First of all consider that in non-void safe Eiffel each statement of the form
v.some_feature
is actually
check {x:SOME_TYPE} v end
x.some_feature
[The above syntax is not yet supported in ES6.4]
The implicit runtime check has been made explicit for detachable entities or expressions. And yes, one has to admit that writing it explicitly is more typing than before.
A simple example of a necessary detachable type is a linked list.
class LINKABLE[G] inherit CELL[G] create put feature next: detachable like Current put_next (nxt: detachable like Current) do next := nxt end end
class LINKED_LIST[G] feature {NONE}
first_cell: detachable LINKABLE[G]
feature
is_empty: BOOLEAN
do Result := first_cell = Void end
count: INTEGER
first: G
require
not is_empty
do
check {c: LINKABLE[G]} first_cell end -- #1
Result := c.item
end
item (i: INTEGER): G
require
0 <= i
i < count
local
j: INTEGER
c: detachable LINKABLE[G]
from
j := 0
c := first_cell
invariant
0 <= j
j <= i
c /= Void
until
j = i
loop
check c /= Void end -- #2
c := c.next
j := j + 1
end
end
extend_front (e: G)
local
new_cell: LINKABLE[G]
do
create new_cell.put (e)
new_cell.put_next (first_cell)
first_cell := new_cell
count := count + 1
ensure
count = old count + 1
first ~ e
end
end
Good Eiffel programmers might not write the check instructions #1 and #2 in non void safe Eiffel. They know that they are true. One who is not so sure might write them thinking "I am pretty sure that they are true. But just in case that I am wrong I want the runtime to check it for me during testing".

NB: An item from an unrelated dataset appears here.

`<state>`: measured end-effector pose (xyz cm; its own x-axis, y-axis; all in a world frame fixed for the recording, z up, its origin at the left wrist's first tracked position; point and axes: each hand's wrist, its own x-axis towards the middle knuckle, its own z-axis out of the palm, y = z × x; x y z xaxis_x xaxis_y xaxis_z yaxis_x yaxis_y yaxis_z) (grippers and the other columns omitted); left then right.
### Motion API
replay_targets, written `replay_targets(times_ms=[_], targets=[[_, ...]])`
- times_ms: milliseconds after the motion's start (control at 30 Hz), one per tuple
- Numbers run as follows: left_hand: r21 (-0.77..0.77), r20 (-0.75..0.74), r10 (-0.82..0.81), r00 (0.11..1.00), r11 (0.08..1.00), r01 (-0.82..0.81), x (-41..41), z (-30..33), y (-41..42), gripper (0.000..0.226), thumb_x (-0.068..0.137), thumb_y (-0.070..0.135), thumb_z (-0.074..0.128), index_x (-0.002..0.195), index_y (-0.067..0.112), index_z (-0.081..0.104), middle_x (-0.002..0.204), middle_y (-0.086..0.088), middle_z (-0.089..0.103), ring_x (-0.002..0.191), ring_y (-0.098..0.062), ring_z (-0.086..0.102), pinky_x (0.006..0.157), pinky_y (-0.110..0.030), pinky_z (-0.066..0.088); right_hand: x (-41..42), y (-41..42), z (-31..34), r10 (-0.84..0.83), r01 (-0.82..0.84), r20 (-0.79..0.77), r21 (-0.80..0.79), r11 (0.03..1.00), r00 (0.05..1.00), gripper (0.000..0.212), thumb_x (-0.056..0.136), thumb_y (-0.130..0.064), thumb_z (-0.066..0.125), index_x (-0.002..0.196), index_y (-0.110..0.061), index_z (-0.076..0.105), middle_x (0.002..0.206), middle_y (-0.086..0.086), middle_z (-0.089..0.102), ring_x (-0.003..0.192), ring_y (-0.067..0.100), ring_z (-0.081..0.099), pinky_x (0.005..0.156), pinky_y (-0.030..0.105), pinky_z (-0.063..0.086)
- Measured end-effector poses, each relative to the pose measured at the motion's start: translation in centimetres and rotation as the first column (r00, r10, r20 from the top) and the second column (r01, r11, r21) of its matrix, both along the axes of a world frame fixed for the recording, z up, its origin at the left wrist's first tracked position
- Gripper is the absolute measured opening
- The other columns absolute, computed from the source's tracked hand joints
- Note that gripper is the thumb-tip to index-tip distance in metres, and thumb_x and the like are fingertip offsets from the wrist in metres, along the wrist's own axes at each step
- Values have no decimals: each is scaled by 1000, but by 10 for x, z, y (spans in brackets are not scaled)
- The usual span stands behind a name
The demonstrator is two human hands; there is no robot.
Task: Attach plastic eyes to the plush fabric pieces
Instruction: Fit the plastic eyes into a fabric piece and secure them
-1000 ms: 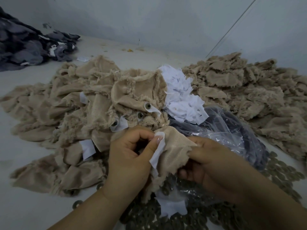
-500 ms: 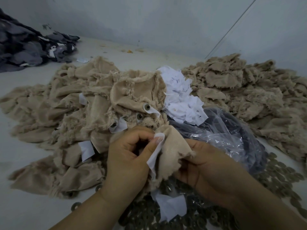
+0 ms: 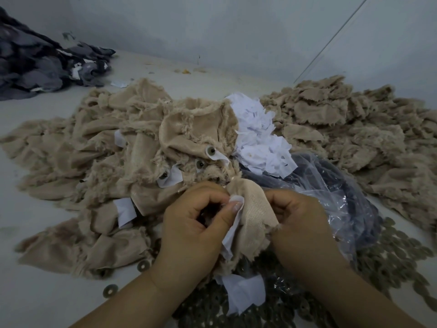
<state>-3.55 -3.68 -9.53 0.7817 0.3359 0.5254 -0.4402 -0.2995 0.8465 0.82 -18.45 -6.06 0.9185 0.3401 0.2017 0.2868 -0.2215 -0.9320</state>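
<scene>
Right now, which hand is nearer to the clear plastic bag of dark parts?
Right. The right hand lies against the near-left edge of the clear plastic bag, gripping the beige fabric piece. The left hand is farther left, beyond that piece.

A pale table [image 3: 42,301] carries tan plush heaps at centre-left [image 3: 78,159] and upper right [image 3: 354,129], grey fabric [image 3: 35,67] upper left, white scraps [image 3: 257,138], a plastic bag [image 3: 343,200], and washers [image 3: 397,263] lower right.
</scene>
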Motion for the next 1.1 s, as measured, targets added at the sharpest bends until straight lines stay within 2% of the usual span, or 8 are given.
replay_targets(times_ms=[100, 267, 333, 567, 800, 933, 1033, 1100], targets=[[29, 8, -12, 1000, 1000, 12, -1, -1, -1, 22, 87, 36, 62, 87, 16, 70, 87, 0, 65, 79, -21, 63, 73, -36, 53, -1, 2, -2, -12, 14, 19, -75, 997, 1000, 16, 73, 1, 84, 77, -13, 79, 70, 1, 76, 67, 23, 73, 60, 42, 62], [25, -22, -4, 1000, 1000, 4, -1, -1, -1, 21, 87, 41, 61, 90, 21, 69, 89, 2, 66, 85, -19, 65, 75, -39, 55, -3, 1, 6, 76, -63, -88, 146, 987, 993, 35, 73, 10, 79, 74, -25, 79, 72, -3, 77, 63, 7, 73, 53, 16, 54], [31, -22, 2, 1000, 1000, -1, -1, -1, -1, 20, 87, 40, 62, 93, 22, 68, 89, 4, 66, 85, -19, 66, 75, -40, 56, -4, 1, 8, 80, -69, -61, 154, 986, 995, 38, 73, 10, 79, 76, -28, 79, 74, -4, 77, 64, 6, 73, 54, 14, 53], [121, 46, -13, 999, 993, 8, -2, 1, -3, 13, 89, 31, 61, 97, 33, 70, 102, 13, 67, 95, 0, 64, 82, -15, 51, -6, 6, 4, 0, -5, 117, 37, 999, 993, 39, 71, 1, 85, 79, -35, 74, 74, -17, 75, 67, -1, 71, 58, 10, 52], [129, 82, -82, 993, 989, 71, -2, 2, -3, 16, 89, 22, 66, 104, 26, 70, 94, 7, 62, 81, -4, 62, 71, -19, 51, -5, 4, 0, 18, -23, 95, 52, 998, 995, 38, 70, 6, 83, 81, -30, 75, 80, -8, 77, 72, 6, 73, 62, 16, 56], [135, 69, -93, 993, 987, 83, -2, 4, -2, 13, 89, 25, 61, 95, 28, 72, 90, 1, 59, 75, -4, 57, 68, -18, 46, -1, 2, 0, 132, -128, -21, 145, 981, 991, 29, 77, 13, 74, 78, -16, 78, 71, 1, 76, 63, 6, 69, 57, 17, 55], [171, 63, -60, 996, 984, 48, -1, 5, -2, 11, 89, 18, 67, 98, 23, 69, 92, -2, 60, 82, -5, 59, 73, -15, 46, 2, -1, -4, 245, -164, -268, 292, 942, 932, 39, 87, 17, 56, 75, -12, 78, 67, 5, 74, 59, 13, 68, 53, 21, 53], [190, 67, -31, 997, 982, 17, 0, 5, 0, 10, 87, 11, 68, 95, 13, 73, 88, -3, 60, 81, -4, 58, 72, -12, 44, 6, 0, -4, 313, -142, -392, 407, 902, 865, 45, 90, 15, 47, 73, -16, 76, 68, -2, 73, 65, 10, 69, 59, 19, 54]])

Whatever the case, the above object test scenarios are not covered by CAPs and so one may still have runtime void target exceptions. Perhaps the compiler should warn any such object test that is not covered by a CAP!

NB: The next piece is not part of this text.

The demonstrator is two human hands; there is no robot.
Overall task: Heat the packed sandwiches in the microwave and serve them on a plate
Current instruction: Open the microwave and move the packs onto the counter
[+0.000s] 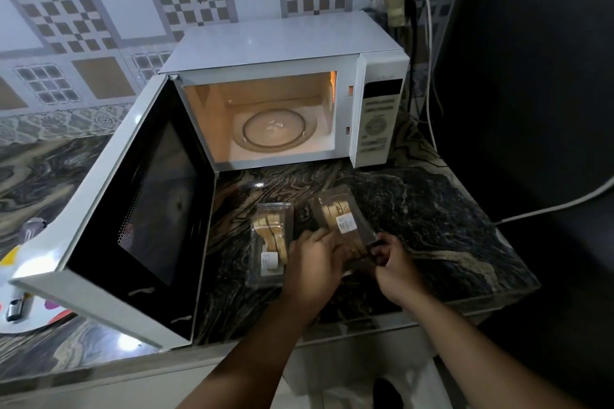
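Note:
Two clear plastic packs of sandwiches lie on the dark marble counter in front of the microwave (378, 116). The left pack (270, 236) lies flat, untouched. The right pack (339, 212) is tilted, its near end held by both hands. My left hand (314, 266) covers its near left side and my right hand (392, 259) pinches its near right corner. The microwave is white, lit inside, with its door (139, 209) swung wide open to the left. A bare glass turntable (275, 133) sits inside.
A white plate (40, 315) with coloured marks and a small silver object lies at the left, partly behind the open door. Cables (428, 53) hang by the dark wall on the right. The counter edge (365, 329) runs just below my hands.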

It is true that void safe Eiffel requires us to make assumptions about "attachedness" explicit through proper check instructions. But theses check instruction are necessary only at the "transition points" between detachable and attached entities. If the first rule "Use attached types whenever possible" is followed, such transition points will not occur very often.
Summary:
1. Use attached types whenever possible.
2. Don't make `default_create' available if your class does not have a reasonable default value. For generic classes this is often the case if the actual generic can be attached or detachable.
3. Provide proper check instructions at the transition points between detachable and attached entities, but minimize these transition points.
4. Runtime checks are only necessary at the transition points (which is a small percentage of all feature calls). Therefore void safe Eiffel will lead to more reliable software. If the compiler issues a warning then that is even better.
5. There is a price to pay to get void safety. More explicit creations and some more check instructions than before.